• **WHAT IS EXPECTED**
In the entries below, find the line with "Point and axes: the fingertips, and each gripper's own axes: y" and the line with "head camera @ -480". Return those two lines and all lines between them, exactly.

• **RECORDS FOR THE TASK**
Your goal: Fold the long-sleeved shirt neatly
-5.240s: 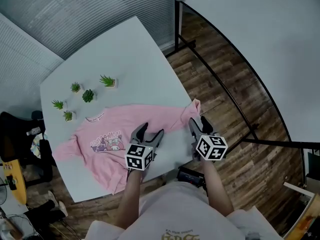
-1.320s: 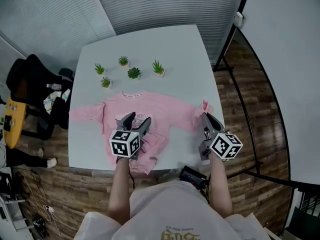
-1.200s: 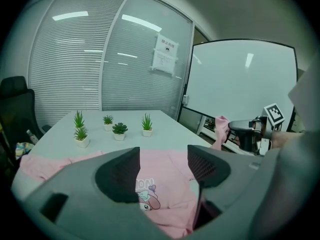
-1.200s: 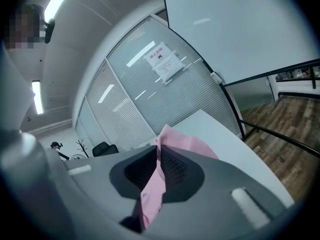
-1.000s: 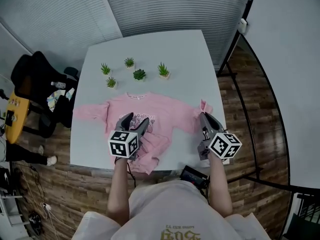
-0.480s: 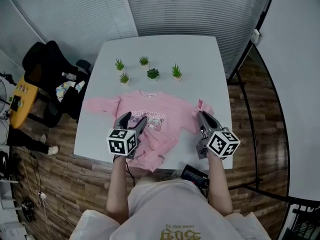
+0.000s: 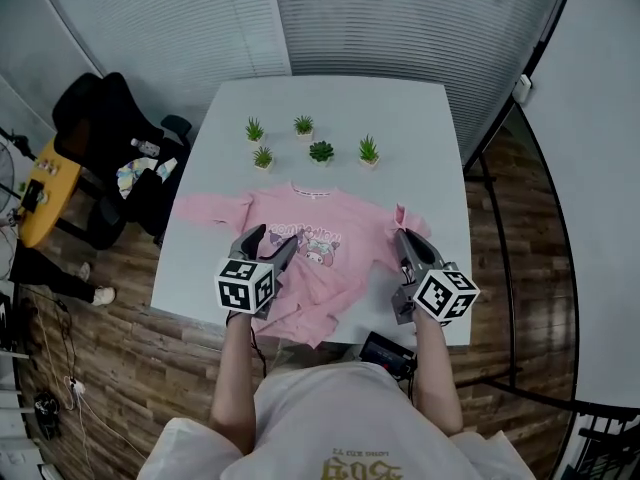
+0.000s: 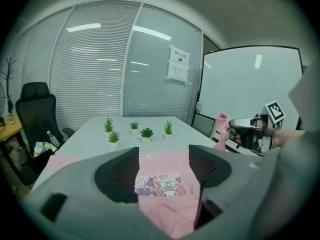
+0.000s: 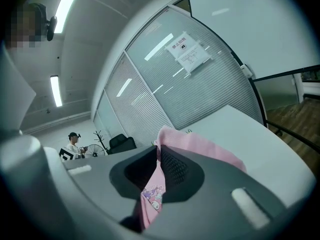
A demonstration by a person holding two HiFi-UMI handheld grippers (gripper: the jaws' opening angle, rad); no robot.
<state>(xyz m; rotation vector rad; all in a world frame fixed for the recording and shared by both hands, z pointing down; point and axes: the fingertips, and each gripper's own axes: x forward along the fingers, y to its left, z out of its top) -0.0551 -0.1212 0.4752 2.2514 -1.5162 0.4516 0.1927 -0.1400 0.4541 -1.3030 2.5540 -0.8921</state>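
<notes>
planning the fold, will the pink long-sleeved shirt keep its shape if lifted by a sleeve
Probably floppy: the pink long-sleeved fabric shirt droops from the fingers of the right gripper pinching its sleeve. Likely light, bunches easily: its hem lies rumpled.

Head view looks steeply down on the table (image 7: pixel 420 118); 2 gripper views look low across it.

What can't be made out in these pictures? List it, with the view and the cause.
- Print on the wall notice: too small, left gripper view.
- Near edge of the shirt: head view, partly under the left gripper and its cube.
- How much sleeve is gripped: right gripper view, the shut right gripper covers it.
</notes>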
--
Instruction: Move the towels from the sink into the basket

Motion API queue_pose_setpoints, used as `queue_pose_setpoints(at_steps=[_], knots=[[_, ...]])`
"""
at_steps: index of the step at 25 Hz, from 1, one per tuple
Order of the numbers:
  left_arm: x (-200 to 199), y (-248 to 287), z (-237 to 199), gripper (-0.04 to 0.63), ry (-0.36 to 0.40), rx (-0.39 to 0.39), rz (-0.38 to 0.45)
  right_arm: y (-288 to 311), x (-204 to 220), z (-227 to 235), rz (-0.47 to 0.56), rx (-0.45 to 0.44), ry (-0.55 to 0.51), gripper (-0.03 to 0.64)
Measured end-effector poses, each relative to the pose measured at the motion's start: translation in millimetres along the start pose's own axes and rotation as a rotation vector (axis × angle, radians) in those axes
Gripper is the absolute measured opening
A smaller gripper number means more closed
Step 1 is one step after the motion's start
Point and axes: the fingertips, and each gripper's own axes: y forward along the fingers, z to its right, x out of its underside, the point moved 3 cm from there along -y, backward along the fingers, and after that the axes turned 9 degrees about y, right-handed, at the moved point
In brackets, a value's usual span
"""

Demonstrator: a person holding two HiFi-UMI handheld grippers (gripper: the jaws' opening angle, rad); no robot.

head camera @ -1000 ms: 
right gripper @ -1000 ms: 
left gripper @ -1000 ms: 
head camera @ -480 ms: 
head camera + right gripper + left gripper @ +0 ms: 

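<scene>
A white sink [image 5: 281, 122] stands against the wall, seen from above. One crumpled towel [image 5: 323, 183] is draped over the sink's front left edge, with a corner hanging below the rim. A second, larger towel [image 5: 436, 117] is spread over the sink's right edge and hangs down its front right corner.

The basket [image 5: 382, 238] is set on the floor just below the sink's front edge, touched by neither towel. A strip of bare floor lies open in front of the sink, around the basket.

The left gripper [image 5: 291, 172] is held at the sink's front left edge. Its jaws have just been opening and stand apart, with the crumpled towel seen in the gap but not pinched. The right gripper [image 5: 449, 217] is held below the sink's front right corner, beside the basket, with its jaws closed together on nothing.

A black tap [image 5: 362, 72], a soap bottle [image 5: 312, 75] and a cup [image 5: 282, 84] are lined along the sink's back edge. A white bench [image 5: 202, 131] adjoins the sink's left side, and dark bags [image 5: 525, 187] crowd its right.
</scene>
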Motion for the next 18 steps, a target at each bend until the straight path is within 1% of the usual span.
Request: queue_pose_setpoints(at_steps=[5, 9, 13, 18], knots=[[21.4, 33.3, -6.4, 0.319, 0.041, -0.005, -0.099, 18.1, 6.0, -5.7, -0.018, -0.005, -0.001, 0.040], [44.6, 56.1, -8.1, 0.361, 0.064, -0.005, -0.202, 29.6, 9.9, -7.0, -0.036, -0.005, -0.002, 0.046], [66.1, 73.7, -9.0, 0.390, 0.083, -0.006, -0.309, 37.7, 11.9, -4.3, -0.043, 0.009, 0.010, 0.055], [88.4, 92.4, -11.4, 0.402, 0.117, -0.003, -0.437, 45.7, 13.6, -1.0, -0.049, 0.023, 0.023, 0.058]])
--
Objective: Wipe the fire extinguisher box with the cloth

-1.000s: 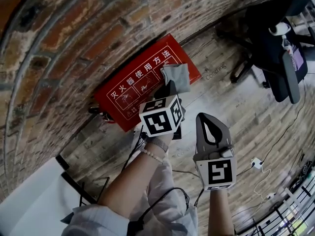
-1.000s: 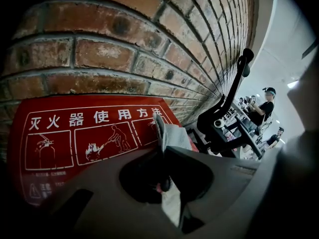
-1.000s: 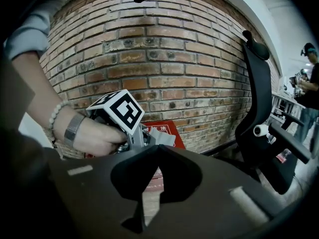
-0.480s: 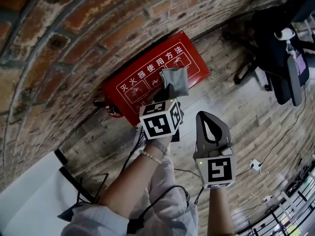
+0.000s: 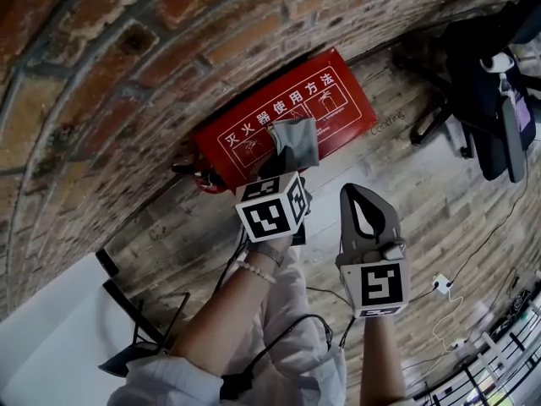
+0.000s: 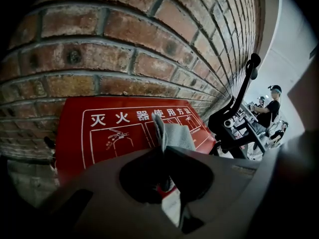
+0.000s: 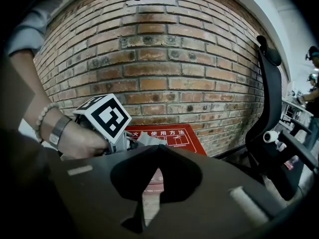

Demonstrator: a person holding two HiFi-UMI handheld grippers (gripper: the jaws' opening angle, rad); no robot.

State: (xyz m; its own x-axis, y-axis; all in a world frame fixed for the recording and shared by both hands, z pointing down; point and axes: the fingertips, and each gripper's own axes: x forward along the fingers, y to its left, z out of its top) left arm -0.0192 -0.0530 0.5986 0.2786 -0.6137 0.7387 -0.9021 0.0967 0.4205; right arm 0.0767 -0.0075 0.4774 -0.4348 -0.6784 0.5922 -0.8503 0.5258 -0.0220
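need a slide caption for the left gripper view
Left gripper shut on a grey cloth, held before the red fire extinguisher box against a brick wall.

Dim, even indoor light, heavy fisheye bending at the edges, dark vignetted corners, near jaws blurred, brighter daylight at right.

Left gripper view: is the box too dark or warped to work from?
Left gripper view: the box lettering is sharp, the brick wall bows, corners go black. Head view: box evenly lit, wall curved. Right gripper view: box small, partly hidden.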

• **THE COMPLETED TASK**
Point and axes: the fingertips, and each gripper's own axes: y forward along the fingers, z to its right, x out of its underside, the point moved 3 cm from there along -y, backward along the fingers, and after that the axes turned 9 degrees about y, right-handed, at the moved point
In brackets, a value's usual span
"""

Demonstrator: a person holding two HiFi-UMI handheld grippers (gripper: the jaws' opening angle, rad); no robot.

head camera @ -1000 ms: 
right gripper @ -1000 ms: 
left gripper @ -1000 ms: 
head camera @ -480 ms: 

Nothing more is required for this exercise.